La composizione delle scene, infatti, è il pezzo forte di Pixel Game Maker MV: una volta che avete disegnato e importato i vostri tile set, potete allestire velocemente l’universo di gioco e cominciare a testarlo. La parte divertente (o meno, dipende dai punti di vista) comincia quando si interagisce con le logiche tramite un sistema di visual scripting tutto sommato efficace, anche se non particolarmente elegante. Quando lanciamo l’anteprima, possiamo continuare a vedere le connessioni e i blocchi del nostro diagramma di flusso che si illuminano, evidenziando così la struttura che abbiamo pensato per il nostro sistema di gioco.

Molto carina, poi, l’opzione che permette di cambiare al volo alcuni parametri, che permettono di dare carattere alle immagini che scorrono sullo schermo, tramite filtri che con semplici tocchi la invecchiano come un cabinato degli anni Ottanta.

Insomma, Pixel Game Maker MV è un engine funzionale e in alcuni frangenti ben strutturato, anche se in altri casi può risultare un po’ contorto e, chiaramente, si dimostra limitato nelle potenzialità (niente 3D, per intenderci). Ma se avete idee per un platform 2D o uno sparatutto vecchia scuola e non sapete come svilupparli, forse potete partire proprio da qui, anche se, sulla piazza, ci sono già valide alternative, a prezzi altrettanto contenuti se non addirittura gratuite (come Stencyl – che ha un sistema di logiche drag & drop davvero ben congegnato).

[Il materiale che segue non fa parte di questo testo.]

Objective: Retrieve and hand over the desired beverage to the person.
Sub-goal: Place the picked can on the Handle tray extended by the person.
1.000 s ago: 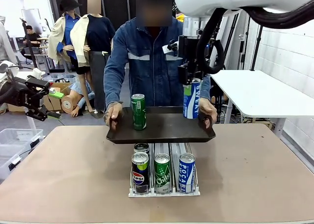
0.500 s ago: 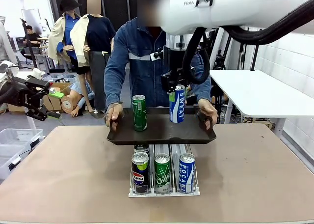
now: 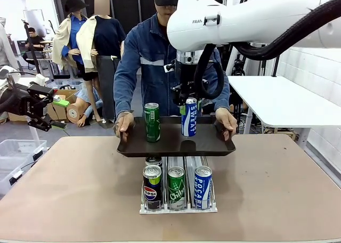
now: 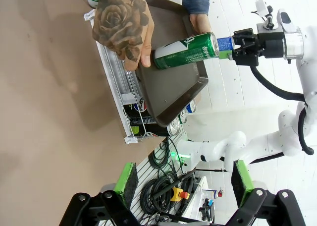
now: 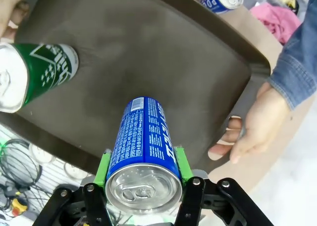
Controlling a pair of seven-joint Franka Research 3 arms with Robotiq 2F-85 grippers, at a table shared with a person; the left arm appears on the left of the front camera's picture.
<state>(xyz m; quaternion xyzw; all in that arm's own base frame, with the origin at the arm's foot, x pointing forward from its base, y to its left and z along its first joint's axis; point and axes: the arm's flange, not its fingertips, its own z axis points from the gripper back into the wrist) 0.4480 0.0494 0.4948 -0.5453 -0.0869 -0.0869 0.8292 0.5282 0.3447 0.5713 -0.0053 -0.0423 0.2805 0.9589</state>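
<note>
Retrieval judged done, handover nearly so. Right gripper [image 3: 187, 105] clamped on a blue can [image 3: 188, 118], green pads [image 5: 103, 167] pressing both sides just below the rim, can upright over the dark tray [image 3: 162, 144]. From the front view, can's base at or just above the tray floor; actual contact cannot be told.

Tray held level above the bench [image 3: 69, 189] by the person [image 3: 154, 62], one hand [image 3: 124, 123] at one end of the tray, the other hand [image 3: 226, 119] at the opposite end. A green can [image 3: 152, 122] already upright on the tray, well apart from the blue one, free of either gripper.

Under the tray's near edge, a white wire rack [image 3: 178, 207] on the bench, with a Pepsi can [image 3: 152, 186], a green can in the rack [image 3: 176, 187] and a blue Pocari can [image 3: 202, 187] at its front.

Left gripper [image 3: 47, 112] out at the bench's left side, fingers apart, holding nothing.

Left to do, as a judgement: settle the blue can fully on the tray, release, lift the right gripper straight up clear of the can. Tipping risk if the tray shifts during release.
</note>
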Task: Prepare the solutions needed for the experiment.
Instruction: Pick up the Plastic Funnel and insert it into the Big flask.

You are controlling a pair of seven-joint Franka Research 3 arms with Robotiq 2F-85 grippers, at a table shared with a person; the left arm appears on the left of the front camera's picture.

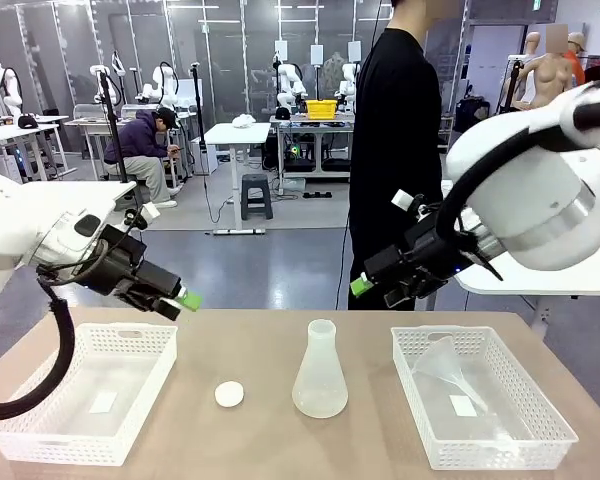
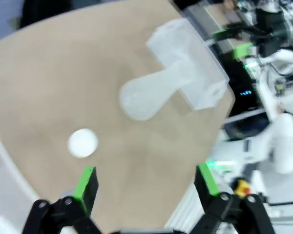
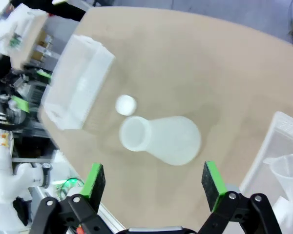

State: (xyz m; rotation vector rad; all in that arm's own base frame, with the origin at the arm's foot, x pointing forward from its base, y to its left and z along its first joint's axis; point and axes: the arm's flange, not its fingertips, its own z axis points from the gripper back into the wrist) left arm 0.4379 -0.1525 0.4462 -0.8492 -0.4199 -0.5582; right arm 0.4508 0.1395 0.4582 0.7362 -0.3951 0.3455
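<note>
A clear plastic conical flask (image 1: pixel 320 372) stands upright mid-table, with a white round cap (image 1: pixel 229 394) lying to its left. The pale yellow-green solutions are out of view, and I make out no liquid in the flask. My left gripper (image 1: pixel 186 298) hovers above the table's far left, open; the left wrist view shows it (image 2: pixel 145 183) open over the cap (image 2: pixel 83 143) and flask (image 2: pixel 146 95). My right gripper (image 1: pixel 363 286) hangs above the far edge, right of the flask. It (image 3: pixel 153 181) is open too, looking down on the flask (image 3: pixel 161 139) and cap (image 3: pixel 125 105).
A white mesh basket (image 1: pixel 40 425) sits at the left with a paper slip inside. A second basket (image 1: pixel 540 440) at the right holds a clear funnel (image 1: pixel 442 365). A person in black (image 1: pixel 395 150) stands at the far side.
</note>
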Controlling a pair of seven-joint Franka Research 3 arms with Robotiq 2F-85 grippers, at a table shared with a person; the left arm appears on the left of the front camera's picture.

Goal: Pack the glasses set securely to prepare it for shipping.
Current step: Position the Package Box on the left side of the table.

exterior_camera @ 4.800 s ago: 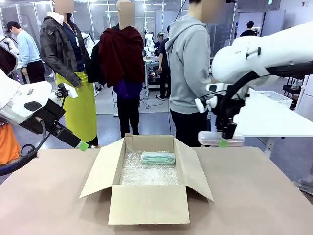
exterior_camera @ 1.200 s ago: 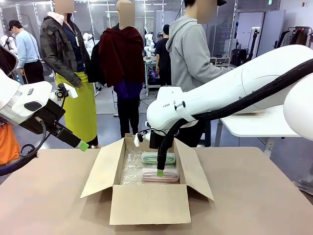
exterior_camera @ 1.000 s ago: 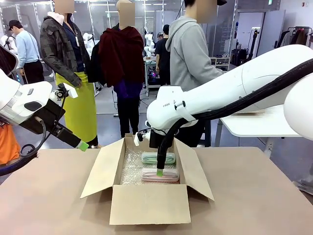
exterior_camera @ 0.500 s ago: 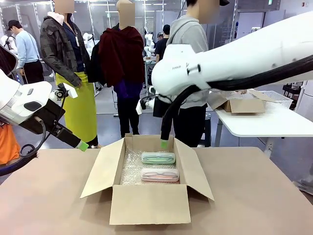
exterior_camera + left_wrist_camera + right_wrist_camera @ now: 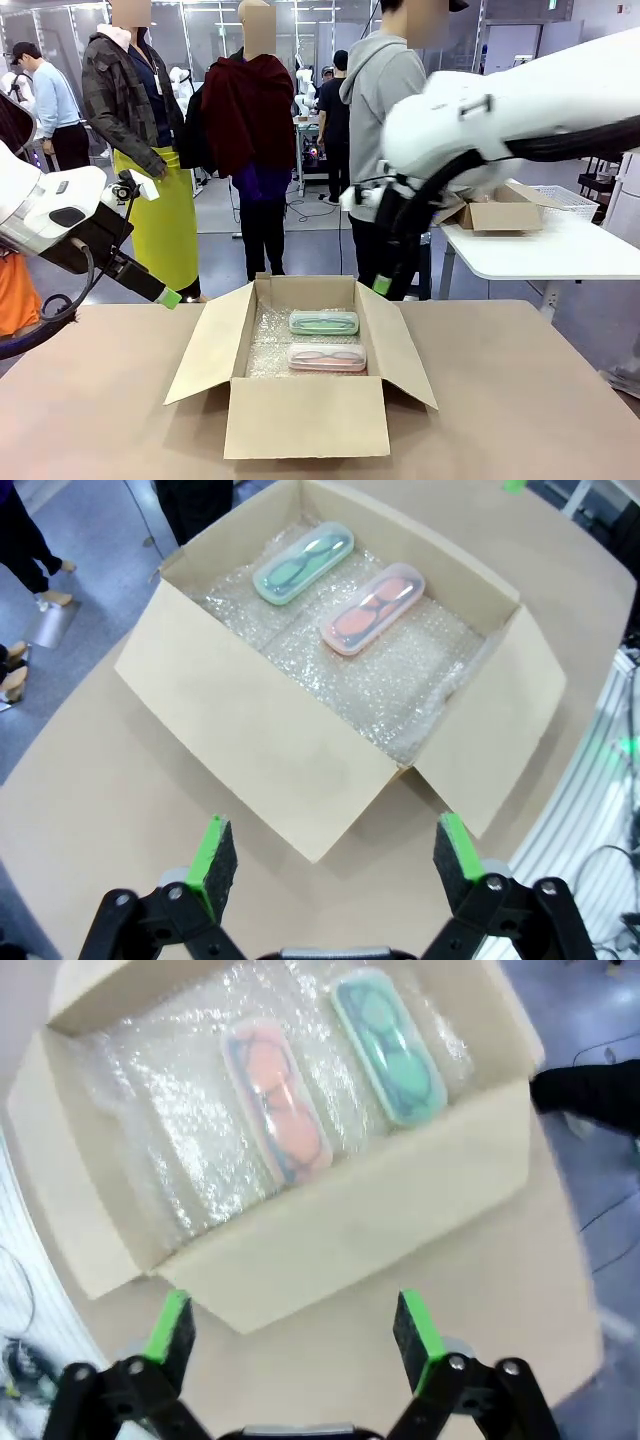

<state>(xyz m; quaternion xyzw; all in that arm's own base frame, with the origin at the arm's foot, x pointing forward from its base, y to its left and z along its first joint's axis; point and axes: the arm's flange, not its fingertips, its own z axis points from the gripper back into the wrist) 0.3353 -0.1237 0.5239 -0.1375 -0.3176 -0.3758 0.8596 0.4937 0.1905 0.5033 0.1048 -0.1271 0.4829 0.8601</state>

L’importante è cominciare a testare il vostro gioco, il più velocemente possibile, e finalizzarlo. Il momento difficile, infatti, sorge sempre dopo, quando si pensa di aver quasi finito. Ma è indispensabile ricordare che qualsiasi cosa finita è sempre meglio di qualsiasi altra cosa non finita. Un gioco a cui si può giocare, anche se realizzato in maniera terribile, è migliore di qualsiasi idea, anche la più sorprendente, solo perché quel gioco esiste e l’idea no.

Finire non significa "avere un gioco perfetto". Nessun gioco, o qualsiasi altra attività creativa, sarà mai veramente completo agli occhi del suo creatore. Ecco perché, non appena è possibile - non appena il gioco è giocabile e capace di intrattenere il pubblico di riferimento - va messo sul mercato e lasciato andare. Le lezioni più importanti di game design si possono apprendere solo con la pubblicazione del proprio prodotto. In questo, Pixel Game Maker MV può rivelarsi vostro alleato.